O título em português, Segredos de um Escândalo, é tão batido que parece já ter sido usado um milhão de vezes. Mas, neste caso, é preciso dar uma colher de chá para quem foi encarregado de rebatizar o filme: uma tradução literal de May December (Maio Dezembro) não diria mesmo muita coisa para o espectador brasileiro.
Nos EUA, a expressão é usada como sinônimo de uma relação amorosa com uma notável diferença de idade entre os parceiros. A origem é um clássico da música popular norte-americana, September Song, composto por Kurt Weil e Maxwell Anderson em 1938. A letra da canção fala sobre a passagem do tempo e compara as estações do ano com as diferentes etapas da vida: “É muito, muito tempo de maio a dezembro / E os dias ficam mais curtos quando se chega a setembro / E o clima de outono transforma as folhas em chamas / E eu não tenho mais tempo para esperar”.
Dirigido por Todd Haynes, May December é livremente baseado em uma história que escandalizou a opinião pública americana no final da década de 1990: o relacionamento de uma professora de 35 anos, Mary Kay Letourneau, com um menino de 12, colega de um dos seus quatro filhos. O caso resultou em prisão, dois filhos e um casamento de quase 15 anos, oficializado quando o menino chegou à maioridade, e a mulher saiu da cadeia (Mary Kay morreu em 2020, aos 58 anos). O filme imagina como seria a vida dessa família, formada em meio a doses generosas de paixão, frenesi midiático, confusão emocional – e crime.
Uma relação “maio dezembro” ainda mais conhecida, mas considerada absolutamente normal, inspira Priscilla, outro filme que estreia no Brasil nas próximas semanas. Dirigido por Sofia Coppola, o filme acompanha o namoro (a partir de 1959), o casamento (em 1967) e a separação (em 1973) de Priscilla e Elvis Presley – a partir do ponto de vista da mulher, que tinha apenas 14 anos quando começou a namorar um dos homens mais famosos do planeta. Enquanto Elvis lidava com a fama, a carreira e toneladas de remédios, Priscilla era a Barbie-esposa treinada para se submeter alegremente aos caprichos do rei desde a adolescência.

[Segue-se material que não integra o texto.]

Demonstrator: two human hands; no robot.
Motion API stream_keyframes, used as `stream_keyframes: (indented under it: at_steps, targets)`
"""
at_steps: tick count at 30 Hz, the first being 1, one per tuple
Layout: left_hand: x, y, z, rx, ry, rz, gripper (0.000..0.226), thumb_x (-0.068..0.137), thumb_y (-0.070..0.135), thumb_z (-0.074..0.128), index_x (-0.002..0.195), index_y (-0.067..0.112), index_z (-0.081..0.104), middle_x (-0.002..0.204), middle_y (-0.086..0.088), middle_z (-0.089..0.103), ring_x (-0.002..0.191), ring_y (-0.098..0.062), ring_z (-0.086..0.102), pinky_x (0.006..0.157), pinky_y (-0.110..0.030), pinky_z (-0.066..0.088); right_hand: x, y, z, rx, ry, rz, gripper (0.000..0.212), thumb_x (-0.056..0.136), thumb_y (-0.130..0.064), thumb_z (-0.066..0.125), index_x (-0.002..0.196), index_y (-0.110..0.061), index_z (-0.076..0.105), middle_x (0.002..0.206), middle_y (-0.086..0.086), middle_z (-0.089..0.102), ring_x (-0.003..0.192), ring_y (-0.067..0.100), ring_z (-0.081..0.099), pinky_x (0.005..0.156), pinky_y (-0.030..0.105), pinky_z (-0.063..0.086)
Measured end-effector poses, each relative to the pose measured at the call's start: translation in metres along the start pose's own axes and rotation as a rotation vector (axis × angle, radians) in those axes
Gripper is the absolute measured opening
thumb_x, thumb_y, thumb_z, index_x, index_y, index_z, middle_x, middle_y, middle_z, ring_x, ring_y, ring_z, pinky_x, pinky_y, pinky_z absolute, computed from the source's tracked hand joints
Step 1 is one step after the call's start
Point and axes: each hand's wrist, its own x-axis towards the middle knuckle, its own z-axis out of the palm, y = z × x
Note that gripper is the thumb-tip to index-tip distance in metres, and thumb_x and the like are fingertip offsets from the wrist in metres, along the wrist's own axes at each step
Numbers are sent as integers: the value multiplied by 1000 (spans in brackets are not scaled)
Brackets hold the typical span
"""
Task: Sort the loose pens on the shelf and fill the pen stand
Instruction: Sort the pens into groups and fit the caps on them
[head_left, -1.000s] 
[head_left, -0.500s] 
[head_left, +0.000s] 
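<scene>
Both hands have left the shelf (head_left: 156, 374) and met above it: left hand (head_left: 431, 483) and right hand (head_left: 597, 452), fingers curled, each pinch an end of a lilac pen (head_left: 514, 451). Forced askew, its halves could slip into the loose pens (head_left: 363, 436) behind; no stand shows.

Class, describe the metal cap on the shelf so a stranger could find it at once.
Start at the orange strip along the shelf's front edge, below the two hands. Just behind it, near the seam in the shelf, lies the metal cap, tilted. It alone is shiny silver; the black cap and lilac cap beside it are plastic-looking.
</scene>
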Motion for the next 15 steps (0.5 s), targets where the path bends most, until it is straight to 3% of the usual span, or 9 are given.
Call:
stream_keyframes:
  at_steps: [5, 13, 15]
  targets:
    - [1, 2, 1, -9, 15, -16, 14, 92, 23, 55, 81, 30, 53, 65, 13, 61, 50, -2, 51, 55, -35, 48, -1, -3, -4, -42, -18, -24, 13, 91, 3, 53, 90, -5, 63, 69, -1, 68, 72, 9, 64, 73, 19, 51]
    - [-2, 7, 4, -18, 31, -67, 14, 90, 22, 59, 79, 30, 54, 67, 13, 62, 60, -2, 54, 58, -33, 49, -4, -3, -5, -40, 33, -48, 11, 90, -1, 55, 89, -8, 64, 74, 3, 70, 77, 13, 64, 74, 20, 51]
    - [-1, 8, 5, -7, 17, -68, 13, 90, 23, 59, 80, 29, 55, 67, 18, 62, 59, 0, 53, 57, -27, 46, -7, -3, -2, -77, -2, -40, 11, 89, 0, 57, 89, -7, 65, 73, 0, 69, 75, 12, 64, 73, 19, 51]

Além da ligação desigual entre parceiros de idades tão diferentes, os dois filmes têm em comum a sensibilidade para abordar um tema delicado de forma sutil e madura. (Tente explicar para alguém da geração Z como é possível que Caetano tenha começado namorar Paula Lavigne quando ela tinha 13 anos, e ele 40, sem quase ninguém ter achado estranho na época.) Priscilla e May December provam que é possível tratar o assunto evitando o falso moralismo, sem perder de vista que até mesmo um grande amor pode ter seu lado sombrio – e que até nas sombras pode nascer um grande amor.